The gleeful, vindictive celebratory dance over the downfall of Anthony Weiner made me recall a sobering anecdote from another time.
Watching a performance of Brecht and Weill’s Threepenny Opera in 1932, three months before Hitler came to power, the famous German-Jewish scholar Gershom Scholem had a startled reaction: “I was astonished when I saw that a middle-class audience that had lost all sense of its own situation was here cheering a play in which it was gibed and spat at with a vengeance.” Scholem darkly concluded that “this was a true prelude of what was to come.”
I don’t think that Weiner’s punishment for sending women photos of himself—among other pictures—standing in the congressional gym clad in only a towel and holding his crotch means that a homegrown Hitler is waiting in the wings. On some level, Weiner got what he deserved. But I do think that we have lost all sense of our situation when we don’t realize that the gibing and spitting at Weiner is also, in part, a gibing and spitting at the nature of our democracy. At ourselves.

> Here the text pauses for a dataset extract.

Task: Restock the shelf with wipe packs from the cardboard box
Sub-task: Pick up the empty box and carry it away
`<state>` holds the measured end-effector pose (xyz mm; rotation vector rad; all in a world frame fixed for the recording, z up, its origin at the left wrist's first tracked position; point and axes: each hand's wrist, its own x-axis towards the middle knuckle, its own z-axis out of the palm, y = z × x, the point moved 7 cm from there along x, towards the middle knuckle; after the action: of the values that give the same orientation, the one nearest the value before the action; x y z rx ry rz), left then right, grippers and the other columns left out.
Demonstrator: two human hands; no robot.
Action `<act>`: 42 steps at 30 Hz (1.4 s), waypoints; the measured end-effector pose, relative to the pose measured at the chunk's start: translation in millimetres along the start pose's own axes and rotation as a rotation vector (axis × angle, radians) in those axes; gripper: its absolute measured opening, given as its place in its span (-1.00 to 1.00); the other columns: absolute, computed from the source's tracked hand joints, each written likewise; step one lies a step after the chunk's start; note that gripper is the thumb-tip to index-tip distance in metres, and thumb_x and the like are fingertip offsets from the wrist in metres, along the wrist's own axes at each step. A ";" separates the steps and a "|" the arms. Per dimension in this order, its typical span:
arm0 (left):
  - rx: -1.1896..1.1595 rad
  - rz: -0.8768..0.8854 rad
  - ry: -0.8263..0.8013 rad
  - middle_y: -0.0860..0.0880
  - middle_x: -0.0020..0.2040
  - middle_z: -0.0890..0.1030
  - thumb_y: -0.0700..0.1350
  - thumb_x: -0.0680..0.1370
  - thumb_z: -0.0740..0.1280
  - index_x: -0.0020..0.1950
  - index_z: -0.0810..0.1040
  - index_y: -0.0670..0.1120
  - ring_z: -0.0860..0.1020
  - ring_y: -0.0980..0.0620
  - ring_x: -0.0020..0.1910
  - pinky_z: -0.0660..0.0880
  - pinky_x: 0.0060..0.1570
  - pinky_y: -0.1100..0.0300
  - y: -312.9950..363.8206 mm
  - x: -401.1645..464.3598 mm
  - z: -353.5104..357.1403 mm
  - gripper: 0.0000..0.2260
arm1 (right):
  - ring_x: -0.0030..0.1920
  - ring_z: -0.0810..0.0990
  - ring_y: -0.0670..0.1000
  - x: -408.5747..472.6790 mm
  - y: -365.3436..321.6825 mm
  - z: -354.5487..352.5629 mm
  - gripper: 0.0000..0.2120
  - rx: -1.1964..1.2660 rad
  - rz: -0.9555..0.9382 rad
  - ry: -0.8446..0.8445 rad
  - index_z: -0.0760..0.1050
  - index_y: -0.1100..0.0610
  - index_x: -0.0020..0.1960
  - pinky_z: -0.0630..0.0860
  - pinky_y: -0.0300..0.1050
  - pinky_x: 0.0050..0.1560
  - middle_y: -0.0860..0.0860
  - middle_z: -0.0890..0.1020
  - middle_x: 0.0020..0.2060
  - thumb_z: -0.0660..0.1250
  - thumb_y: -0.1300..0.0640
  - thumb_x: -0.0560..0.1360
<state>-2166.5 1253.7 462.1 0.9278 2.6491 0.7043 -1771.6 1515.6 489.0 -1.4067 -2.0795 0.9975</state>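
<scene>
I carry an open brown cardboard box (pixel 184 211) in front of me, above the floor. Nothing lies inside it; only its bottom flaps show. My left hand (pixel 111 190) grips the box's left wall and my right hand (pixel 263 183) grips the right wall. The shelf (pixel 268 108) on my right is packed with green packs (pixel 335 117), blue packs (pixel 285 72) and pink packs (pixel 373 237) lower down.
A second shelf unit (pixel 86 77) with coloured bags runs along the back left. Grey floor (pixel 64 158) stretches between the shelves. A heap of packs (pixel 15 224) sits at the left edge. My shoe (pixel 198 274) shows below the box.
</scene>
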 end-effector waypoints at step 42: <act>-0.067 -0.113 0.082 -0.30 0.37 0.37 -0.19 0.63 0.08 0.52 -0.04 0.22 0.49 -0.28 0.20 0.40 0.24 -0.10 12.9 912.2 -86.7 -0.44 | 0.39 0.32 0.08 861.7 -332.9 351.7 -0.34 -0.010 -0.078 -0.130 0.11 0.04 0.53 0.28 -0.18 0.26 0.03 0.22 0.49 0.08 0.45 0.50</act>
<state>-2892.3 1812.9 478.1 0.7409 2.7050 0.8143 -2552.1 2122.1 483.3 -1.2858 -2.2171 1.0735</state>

Beholding the undignified spectacle of Weiner’s online antics, we ask ourselves how a high elected official could be so vain, so reckless, so irrational to behave in such a way. What we don’t seem to consider is that the nature of the modern democratic politician is to love himself inordinately, to hold himself above the rules as he seeks to rise above the mass of his fellow citizens, to be so irrational as to think that he can both stick to his principles and please as many people as possible. When we dance and prance over Weiner’s destruction, we are pronouncing a death sentence on precisely the qualities a democratic politician needs to function. We are digging democracy’s grave.
Of course, modern democratic politics hardly requires married middle-aged politicians to go online and send preening pictures of their crotch to porn stars and blackjack dealers. Think: Lincoln, FDR, Truman, Eisenhower, Reagan, et al. There is an honorable dimension to daring rooted in vanity, to reckless boldness, to irrationality in the service of an ideal.
But life has a peculiarly strict mathematical quality to it. Every action has a reaction. Every positive advance exacts a negative tradeoff. The positive super-dynamic qualities of the politician have their not-so-super underside. There is something psychologically warped to begin with in the belief that you are destined to shape history, to be all things to all people, to rise above the crowd of your fellows and lead it in the direction you choose for them. Is it any surprise that the dark side of an already perverse psychic quality is, when it is discovered, often even more perverse?
The irony of the Weiner episode is that Weiner channeled the private, illicit excess of his respectable, public need to be loved and admired onto the Internet, where he thought he could maintain his ethics. Perhaps he had congratulated himself for his self-restraint in avoiding real adultery, real manipulation of women. There is, in the deafening condemnation of Weiner, almost a taunt of wimpiness, as if he wasn’t man enough to go out and use his power and actually bend a woman to his will and bring her to bed. In l’affaire Weiner, we are maybe being more French than we like to admit.
Nixon believed that the only crime he had committed was getting caught. Weiner’s only crime was being seen. “Laws are like sausages,” Bismarck once famously quipped. “It is better not to see them being made.” Until recently, we never had the technology or the culture of transparency that made it possible to see our Weiners being made. But it could well be that if we lifted the veil of history we would see the moral equivalent of Weiner’s crotch shots—i.e. the negative underside of the democratic politician’s quasi-psychotic need to be loved and admired by voters—in more modern democratic politicians than we’d like to think.
Perhaps a Congress in which the majority of members are women rather than men might be less prone to egotistical implosions, but to think so would be to deny women the vitality we grant to men. The fact is that the media, and even our adversarial political parties, are much more restrained when it comes to exposing the embarrassing private lives of female public figures. But we all know examples of women who are every bit as vain, impulsive, and power-mad as men, don’t we?
I think it was Lord Acton who said that every political system sows the seeds of its downfall in the very principles that make it a success. Being such a freak of social and psychological nature to begin with, the modern democratic politician should not frighten us so much when we see him at play. If we desire paragons of sexual probity and purity, we must turn to the products of democracy’s alternatives: the straight and narrow Robespierres, Lenins, Stalins, and Hitlers. They lied, cheated, tortured, and killed—but despite some fairly unconventional fetishes, they kept their pants zipped up and wouldn’t have been caught dead grabbing their crotch in a pathetic bid to be loved. But they didn’t pathetically pursue, to a routinely sociopathic degree, the love of their constituents, either.